Déjà 13 jours qu’Yves Le Blevec est parti à bord de son trimaran Actual. Les choses sérieuses ont commencer pour lui. Il vient de croiser la trajectoire du trimaran Macif au large du Brésil et se situe à 1700 mn du Cap Horn. Son passage prévue dans 5 jours s’annonce assez musclée avec deux belles dépressions à passer au Cap.

Le long des côtes sud-américaines, le skipper Actual, engagé depuis près de deux semaines sur sa tentative de tour du monde à l’envers en Ultim, négocie, depuis deux jours, système dépressionnaire après système dépressionnaire. Une situation tendue qu’Yves commence à bien maîtriser, avant d’attaquer le Horn en milieu de semaine prochaine.

A une 20aine de nœuds, Yves le Blevec évolue ce vendredi au large de l’Uruguay… et à la latitude du cap de Bonne Espérance, loin très loin (environ 3000 milles soit 5500 km) dans l’ouest de la pointe sud-africaine ! Depuis la terre, on imagine de belles conditions ensoleillées, sous de telles latitudes. Au large, il n’en est rien.

Au régime « basses pressions »

Le skipper Actual est au régime « basses pressions » depuis 48h, à raison d’une dépression par jour. C’est devenu presque une routine pour Yves, même s’il avoue par moment « se faire un peu secouer », il est dans un rythme de gestion heure par heure de la marche de son bateau et du marin.

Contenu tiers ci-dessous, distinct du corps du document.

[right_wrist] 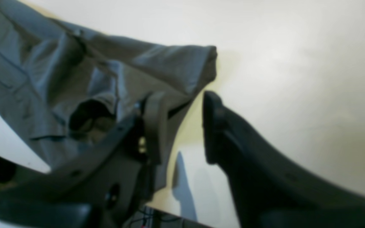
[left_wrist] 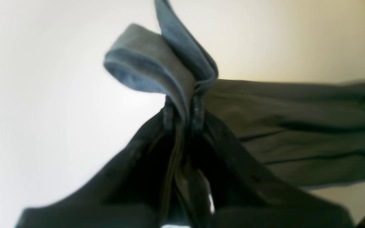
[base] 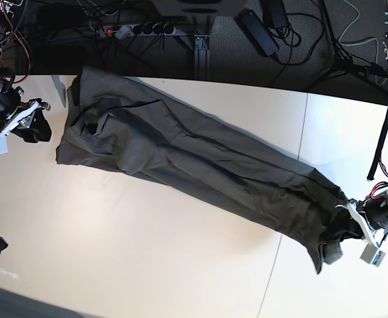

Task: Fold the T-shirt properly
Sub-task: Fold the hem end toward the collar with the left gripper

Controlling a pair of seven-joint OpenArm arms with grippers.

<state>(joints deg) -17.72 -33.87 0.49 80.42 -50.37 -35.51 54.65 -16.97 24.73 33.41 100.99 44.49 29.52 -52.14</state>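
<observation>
The dark grey-olive T-shirt [base: 194,159] lies stretched in a long diagonal band across the white table [base: 147,258], from upper left to lower right. My left gripper [base: 343,232] is at its lower right end. In the left wrist view that gripper [left_wrist: 183,115] is shut on a bunched fold of the T-shirt [left_wrist: 296,126], which pokes up past the fingertips. At the shirt's upper left end my right gripper [base: 38,126] stands open. In the right wrist view its fingers [right_wrist: 152,123] sit beside the cloth [right_wrist: 43,63], and bare table shows in the gap of the right gripper [right_wrist: 179,123].
Behind the table's far edge lie a power strip [base: 141,28], cables and a dark adapter [base: 257,30] on the dark floor. A seam [base: 300,165] runs across the tabletop on the right. The table's near left corner [base: 8,291] is in view.
</observation>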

« On joue avec les dépressions situées sur notre route. Autour de ces systèmes, il y a beaucoup d’activité et du vent fort avec des passages instables, des grains, des rafales. C’est ce que j’ai eu la nuit dernière avec un vent de 30 nœuds établi et des rafales à 33 – 34 nœuds. Là, ça mollit, je vais pouvoir réajuster ma trajectoire et tracer sud vers le prochain front… »

Déjà à contre sens

Il est donc déjà sur une route à rebrousse dépression… Explications de Christian Dumard, son routeur : « Yves a quitté le régime des alizés entre Salvador et Rio. Depuis deux jours, il négocie le passage de dépressions qui se forment le long du Brésil et se déplacent vers le sud-est pour rejoindre le train de dépressions du grand sud. Il en a contourné une hier, il en contourne une aujourd’hui et il en a une troisième à son programme demain : soit un rythme d’une dépression par jour. Il est rentré dans le vif du sujet.  

C’est là que la différence entre les deux records (tour du monde à l’endroit et à l’envers) se fait sentir. S’il était parti dans le sens classique, il aurait accompagné la première dépression durant plusieurs jours en restant dans un flux de vent relativement constant en avant de la dépression. »

J – 5 avant l’approche du Horn

Après l’Uruguay, viendra l’Argentine, puis les îles Falkland et, bien sûr, Ushuaia… juste avant le Cap Horn que l’Ultim Actual devrait approcher entre le 13 et le 15 décembre.

« L’approche du Cap Horn reste floue », précise Christian Dumard. « Les conditions varient beaucoup d’un modèle météo à l’autre. On surveille surtout ce qui se passe après le cap pour voir si une fenêtre s’ouvre permettant à Yves de se dégager rapidement des montagnes qui longent la côte du Chili et éviter les vents de nord-ouest qui peuvent être très violents dans cette région. »

Tout va bien

D’ici là, Yves poursuit sa mue de terrien en marin puis de marin en marin des mers du sud, et bientôt en marin des mers du sud contre vents et courants, en Ultim… « Tout va bien à bord, je mange bien… Hier, j’ai réussi à m’aménager un temps de navigation un peu sous-toilé pour limiter le niveau de stress. Je suis assez content de ça. » Et il a mille fois raison : c’est une des clés de la réussite de ce défi inédit.